Setiap kelompok ilmu pengetahuan mempunyai susunannya sendiri-sendiri, termasuk pola hubungan internalnya. Misalnya, kelompok ilmu-ilmu keislaman, kelompok ilmu-ilmu sosial, humaniora, kelompok ilmu-ilmu alam. Tapi, semua kelompok ilmu itu juga mempunyai korelasi antara mereka yaitu struktur, fungsi dan sejarah perkembangan yang berakar pada sebuah paradigma besar, yang kemudian kita sebut sebagai filsafat lmu. Tapi, apa yang penting bagi kita, dalam kaitan dengan susunan pengetahuan itu, adalah sifat dan pola pengetahuan kita.

Setiap pendidik hendaknya menggabungkan antara pengetahuan yang komprehensif, bersifat lintas disiplin, dan generalis dengan penguasaan yang tuntas terhadap satu bidang ilmu sebagai spesialisasinya. Yang pertama mengacu kepada keluasan. Sedang yang kedua mengacu pada kedalaman. Yang pertama memberinya wawasan makro, yang kedua memberinya penguasaan mikro. Yang pertama memberi efek integralitas, yang kedua memberi efek ketepatan. Dengan begitu seorang pendidik senantiasa berbicara dengan isi yang luas dan dalam, integral dan tajam, berbobot dan terasa penuh.

Tradisi ilmiah selanjutnya dibentuk oleh sistematika pembelajaran yang benar. Waktu kita tidak memadai untuk menguasai banyak ilmu. Waktu kita tidak cukup untuk membaca semua buku. Tetapi, kita tetap dapat menguasai banyak ilmu melalui sistematika pembelajaran yang benar. Untuk itu, kita memerlukan seorang guru, seorang ulama, yang mengetahui struktur dari setiap ilmu dan cara mempelajarinya.

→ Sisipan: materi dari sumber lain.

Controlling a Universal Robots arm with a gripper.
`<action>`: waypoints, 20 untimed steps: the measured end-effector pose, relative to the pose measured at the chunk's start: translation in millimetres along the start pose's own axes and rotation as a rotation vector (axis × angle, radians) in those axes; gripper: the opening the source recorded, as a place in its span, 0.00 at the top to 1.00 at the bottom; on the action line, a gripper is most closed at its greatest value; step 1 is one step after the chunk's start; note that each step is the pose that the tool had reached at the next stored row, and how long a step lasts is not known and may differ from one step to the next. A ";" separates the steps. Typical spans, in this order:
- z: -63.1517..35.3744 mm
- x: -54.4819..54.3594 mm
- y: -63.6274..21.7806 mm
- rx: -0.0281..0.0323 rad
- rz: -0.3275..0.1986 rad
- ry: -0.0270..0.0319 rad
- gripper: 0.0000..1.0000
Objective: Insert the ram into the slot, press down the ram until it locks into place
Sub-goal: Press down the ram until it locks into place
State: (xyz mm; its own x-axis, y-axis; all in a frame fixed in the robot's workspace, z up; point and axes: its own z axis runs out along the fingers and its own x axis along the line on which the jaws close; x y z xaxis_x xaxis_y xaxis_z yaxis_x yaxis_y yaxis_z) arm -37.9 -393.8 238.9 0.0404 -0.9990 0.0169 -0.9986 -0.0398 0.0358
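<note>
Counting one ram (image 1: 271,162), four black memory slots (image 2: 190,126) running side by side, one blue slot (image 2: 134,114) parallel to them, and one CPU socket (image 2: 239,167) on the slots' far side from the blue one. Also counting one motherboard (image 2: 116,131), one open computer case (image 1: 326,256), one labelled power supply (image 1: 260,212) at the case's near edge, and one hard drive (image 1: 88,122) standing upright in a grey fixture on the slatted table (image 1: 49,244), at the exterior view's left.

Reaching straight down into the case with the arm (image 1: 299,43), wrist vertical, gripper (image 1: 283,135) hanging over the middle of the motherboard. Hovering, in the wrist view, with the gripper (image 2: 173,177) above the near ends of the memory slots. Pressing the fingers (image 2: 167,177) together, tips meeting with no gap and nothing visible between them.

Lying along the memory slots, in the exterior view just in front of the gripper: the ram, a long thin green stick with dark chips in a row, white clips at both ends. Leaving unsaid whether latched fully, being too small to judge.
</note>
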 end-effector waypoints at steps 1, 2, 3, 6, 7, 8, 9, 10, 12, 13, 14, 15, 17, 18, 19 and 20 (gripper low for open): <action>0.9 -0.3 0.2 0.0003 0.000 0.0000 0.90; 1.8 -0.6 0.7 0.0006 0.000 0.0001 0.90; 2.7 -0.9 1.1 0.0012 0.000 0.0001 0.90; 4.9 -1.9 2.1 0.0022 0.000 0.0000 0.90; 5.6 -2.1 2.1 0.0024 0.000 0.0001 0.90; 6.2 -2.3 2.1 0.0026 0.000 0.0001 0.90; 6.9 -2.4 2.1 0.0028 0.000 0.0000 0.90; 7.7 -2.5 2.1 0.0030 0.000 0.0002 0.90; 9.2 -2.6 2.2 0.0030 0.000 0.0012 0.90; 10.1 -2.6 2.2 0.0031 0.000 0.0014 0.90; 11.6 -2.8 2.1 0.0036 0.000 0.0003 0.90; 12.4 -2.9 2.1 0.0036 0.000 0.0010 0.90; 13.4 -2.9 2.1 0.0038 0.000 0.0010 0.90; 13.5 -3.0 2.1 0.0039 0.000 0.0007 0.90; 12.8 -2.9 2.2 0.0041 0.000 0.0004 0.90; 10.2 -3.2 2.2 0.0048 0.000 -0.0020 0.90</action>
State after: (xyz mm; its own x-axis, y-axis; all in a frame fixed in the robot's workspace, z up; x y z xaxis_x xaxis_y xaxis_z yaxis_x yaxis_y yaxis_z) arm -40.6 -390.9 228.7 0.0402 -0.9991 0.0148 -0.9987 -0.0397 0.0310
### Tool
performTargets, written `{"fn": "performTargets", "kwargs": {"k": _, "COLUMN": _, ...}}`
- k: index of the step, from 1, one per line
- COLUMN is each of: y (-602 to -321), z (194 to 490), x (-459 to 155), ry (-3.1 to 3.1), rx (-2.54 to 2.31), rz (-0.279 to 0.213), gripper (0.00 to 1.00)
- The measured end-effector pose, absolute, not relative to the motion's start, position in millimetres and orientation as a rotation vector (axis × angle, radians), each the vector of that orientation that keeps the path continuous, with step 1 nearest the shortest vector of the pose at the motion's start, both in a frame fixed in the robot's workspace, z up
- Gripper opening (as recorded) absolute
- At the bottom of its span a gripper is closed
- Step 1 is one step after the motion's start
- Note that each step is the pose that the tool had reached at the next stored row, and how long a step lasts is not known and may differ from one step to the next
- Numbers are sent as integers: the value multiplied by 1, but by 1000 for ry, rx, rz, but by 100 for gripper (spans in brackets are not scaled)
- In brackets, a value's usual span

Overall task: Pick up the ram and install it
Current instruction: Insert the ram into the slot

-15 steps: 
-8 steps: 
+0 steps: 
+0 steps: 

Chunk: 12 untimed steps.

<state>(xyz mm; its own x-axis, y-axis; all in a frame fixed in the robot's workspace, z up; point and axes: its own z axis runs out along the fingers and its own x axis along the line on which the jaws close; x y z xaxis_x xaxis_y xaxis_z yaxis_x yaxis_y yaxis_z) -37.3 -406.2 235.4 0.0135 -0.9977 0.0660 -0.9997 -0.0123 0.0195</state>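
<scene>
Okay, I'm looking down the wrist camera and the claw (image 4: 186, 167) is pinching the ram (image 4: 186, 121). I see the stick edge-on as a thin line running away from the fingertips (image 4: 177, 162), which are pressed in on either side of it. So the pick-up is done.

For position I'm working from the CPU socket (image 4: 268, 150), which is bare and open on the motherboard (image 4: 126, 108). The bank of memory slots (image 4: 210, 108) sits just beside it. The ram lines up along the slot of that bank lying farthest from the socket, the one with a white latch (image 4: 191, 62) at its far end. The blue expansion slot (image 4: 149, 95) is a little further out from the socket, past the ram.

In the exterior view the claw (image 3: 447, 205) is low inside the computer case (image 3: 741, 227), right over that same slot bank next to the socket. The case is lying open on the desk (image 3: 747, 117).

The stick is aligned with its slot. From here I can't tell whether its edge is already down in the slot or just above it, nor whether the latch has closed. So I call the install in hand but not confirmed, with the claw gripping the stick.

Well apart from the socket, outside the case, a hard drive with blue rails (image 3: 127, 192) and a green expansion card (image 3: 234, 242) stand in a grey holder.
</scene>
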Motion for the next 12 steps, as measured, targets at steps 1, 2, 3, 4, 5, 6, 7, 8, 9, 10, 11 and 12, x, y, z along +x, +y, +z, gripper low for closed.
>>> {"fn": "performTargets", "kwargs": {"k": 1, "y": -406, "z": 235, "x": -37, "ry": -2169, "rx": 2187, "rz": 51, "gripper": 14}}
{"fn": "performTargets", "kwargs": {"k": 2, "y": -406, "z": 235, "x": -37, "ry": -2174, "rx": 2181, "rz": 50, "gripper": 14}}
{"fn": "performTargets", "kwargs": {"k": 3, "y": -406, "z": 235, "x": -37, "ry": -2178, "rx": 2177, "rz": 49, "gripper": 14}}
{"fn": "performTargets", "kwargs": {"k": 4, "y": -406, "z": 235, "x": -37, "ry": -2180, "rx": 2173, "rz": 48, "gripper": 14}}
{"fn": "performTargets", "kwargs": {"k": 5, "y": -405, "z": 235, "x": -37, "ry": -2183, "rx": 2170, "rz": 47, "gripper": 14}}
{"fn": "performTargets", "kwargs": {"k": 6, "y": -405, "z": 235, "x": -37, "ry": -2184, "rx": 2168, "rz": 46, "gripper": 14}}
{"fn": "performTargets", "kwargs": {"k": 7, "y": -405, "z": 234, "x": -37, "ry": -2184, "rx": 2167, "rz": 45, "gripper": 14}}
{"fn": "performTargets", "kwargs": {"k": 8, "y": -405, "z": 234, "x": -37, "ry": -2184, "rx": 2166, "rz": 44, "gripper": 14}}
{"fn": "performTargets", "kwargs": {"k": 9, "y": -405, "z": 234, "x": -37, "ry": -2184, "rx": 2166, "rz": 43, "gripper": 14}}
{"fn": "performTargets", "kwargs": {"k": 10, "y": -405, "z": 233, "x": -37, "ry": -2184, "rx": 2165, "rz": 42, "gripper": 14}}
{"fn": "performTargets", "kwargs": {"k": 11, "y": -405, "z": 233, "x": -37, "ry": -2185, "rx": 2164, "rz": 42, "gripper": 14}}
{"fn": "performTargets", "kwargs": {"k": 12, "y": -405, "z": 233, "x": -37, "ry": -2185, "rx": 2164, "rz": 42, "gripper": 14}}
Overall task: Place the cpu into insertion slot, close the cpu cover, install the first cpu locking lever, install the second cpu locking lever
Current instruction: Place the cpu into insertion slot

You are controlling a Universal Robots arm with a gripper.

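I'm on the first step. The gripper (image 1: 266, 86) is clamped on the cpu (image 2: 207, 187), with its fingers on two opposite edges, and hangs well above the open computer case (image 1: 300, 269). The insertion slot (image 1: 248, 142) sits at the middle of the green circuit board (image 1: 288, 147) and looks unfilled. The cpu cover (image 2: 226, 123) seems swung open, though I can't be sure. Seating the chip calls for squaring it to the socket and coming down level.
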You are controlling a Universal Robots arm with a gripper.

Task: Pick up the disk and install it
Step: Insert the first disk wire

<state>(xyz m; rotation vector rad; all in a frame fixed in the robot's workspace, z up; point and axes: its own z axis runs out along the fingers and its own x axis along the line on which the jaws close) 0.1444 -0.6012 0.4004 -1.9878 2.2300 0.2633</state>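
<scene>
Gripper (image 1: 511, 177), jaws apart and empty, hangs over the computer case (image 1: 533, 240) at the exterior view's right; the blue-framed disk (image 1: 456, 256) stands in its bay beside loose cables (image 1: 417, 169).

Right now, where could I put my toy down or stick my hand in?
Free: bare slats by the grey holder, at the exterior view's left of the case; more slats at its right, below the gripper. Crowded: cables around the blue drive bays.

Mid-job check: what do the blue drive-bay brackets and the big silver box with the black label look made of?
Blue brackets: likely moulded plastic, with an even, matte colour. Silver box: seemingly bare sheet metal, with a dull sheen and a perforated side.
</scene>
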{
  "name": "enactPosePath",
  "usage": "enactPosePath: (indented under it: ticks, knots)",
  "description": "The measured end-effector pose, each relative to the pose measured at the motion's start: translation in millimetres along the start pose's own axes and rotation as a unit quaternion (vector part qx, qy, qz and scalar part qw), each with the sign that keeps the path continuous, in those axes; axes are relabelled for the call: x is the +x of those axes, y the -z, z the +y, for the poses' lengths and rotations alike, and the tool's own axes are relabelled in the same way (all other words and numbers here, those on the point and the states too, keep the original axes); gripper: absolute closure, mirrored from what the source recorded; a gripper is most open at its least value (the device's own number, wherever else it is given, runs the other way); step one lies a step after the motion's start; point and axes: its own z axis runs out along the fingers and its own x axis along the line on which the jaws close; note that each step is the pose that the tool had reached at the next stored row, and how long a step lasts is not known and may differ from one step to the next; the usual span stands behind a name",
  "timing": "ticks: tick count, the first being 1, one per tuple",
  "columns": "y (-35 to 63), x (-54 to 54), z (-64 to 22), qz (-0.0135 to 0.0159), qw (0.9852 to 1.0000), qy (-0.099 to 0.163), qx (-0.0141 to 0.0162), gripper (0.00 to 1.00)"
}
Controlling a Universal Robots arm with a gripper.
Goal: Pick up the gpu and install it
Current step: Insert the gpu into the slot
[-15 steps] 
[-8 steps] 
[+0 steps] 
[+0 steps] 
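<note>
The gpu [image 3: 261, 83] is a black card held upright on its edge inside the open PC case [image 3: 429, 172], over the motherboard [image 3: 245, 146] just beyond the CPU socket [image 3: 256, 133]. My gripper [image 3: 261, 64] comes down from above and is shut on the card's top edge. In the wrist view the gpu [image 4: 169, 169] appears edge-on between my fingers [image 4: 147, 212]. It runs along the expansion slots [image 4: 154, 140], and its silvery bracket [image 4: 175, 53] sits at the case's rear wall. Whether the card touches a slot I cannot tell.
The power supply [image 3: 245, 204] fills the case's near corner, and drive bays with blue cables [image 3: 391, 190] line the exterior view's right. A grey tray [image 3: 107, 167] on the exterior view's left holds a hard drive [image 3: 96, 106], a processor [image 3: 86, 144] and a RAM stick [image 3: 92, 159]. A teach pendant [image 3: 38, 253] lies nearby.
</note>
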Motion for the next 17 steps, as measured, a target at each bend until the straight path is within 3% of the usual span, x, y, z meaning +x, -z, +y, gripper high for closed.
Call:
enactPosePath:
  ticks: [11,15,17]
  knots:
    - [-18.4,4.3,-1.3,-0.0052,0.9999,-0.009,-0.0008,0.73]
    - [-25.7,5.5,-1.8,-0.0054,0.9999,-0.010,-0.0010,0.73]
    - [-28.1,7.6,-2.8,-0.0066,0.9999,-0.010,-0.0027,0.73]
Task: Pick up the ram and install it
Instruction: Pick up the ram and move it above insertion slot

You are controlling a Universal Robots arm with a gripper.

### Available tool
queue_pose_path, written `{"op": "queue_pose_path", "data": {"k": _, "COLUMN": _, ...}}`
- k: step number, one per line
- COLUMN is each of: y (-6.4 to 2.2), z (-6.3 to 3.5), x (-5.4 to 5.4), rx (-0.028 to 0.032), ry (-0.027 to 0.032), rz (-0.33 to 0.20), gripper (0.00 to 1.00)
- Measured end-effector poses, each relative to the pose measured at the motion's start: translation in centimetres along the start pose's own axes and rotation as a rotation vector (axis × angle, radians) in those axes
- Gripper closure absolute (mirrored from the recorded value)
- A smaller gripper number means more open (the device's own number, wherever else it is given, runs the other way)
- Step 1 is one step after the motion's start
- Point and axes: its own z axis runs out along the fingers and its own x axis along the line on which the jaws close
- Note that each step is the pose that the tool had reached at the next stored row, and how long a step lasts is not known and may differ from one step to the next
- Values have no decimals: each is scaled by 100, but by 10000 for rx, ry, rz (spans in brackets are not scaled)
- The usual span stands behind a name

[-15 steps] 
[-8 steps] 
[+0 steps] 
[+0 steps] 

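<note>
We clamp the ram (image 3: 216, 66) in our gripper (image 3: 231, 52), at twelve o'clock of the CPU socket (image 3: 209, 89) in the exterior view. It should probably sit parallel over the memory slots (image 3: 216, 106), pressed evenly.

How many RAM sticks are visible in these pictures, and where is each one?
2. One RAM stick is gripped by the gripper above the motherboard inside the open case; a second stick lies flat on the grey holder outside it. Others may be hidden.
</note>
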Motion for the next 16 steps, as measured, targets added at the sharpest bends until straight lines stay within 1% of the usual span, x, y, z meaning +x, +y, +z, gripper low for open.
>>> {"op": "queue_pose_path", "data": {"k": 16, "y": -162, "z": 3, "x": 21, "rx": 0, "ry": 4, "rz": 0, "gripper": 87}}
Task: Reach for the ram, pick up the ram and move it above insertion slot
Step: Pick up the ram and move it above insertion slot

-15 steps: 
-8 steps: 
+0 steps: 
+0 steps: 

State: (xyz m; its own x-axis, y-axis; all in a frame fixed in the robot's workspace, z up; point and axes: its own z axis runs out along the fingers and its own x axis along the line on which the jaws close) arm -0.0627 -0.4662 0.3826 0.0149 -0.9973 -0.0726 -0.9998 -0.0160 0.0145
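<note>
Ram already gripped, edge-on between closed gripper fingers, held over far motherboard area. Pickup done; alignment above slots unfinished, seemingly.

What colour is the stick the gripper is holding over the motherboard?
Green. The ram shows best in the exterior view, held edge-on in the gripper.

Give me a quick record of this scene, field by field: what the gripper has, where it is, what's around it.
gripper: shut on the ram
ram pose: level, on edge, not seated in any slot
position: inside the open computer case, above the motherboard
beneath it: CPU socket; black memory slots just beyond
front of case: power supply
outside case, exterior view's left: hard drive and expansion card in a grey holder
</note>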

Akhirnya, membaca adalah instrumen utamanya. Dan, jika kita ingin mengokohkan tradisi ilmiah kita, sudah saatnya kita berhenti membaca apa yang kita senangi. Beralihlah untuk membaca apa yang seharusnya kita baca.

Membangun sebuah tradisi ilmiah yang kokoh tentu saja membutuhkan kesungguhan dan keseriusan serta kesabaran yang melelahkan.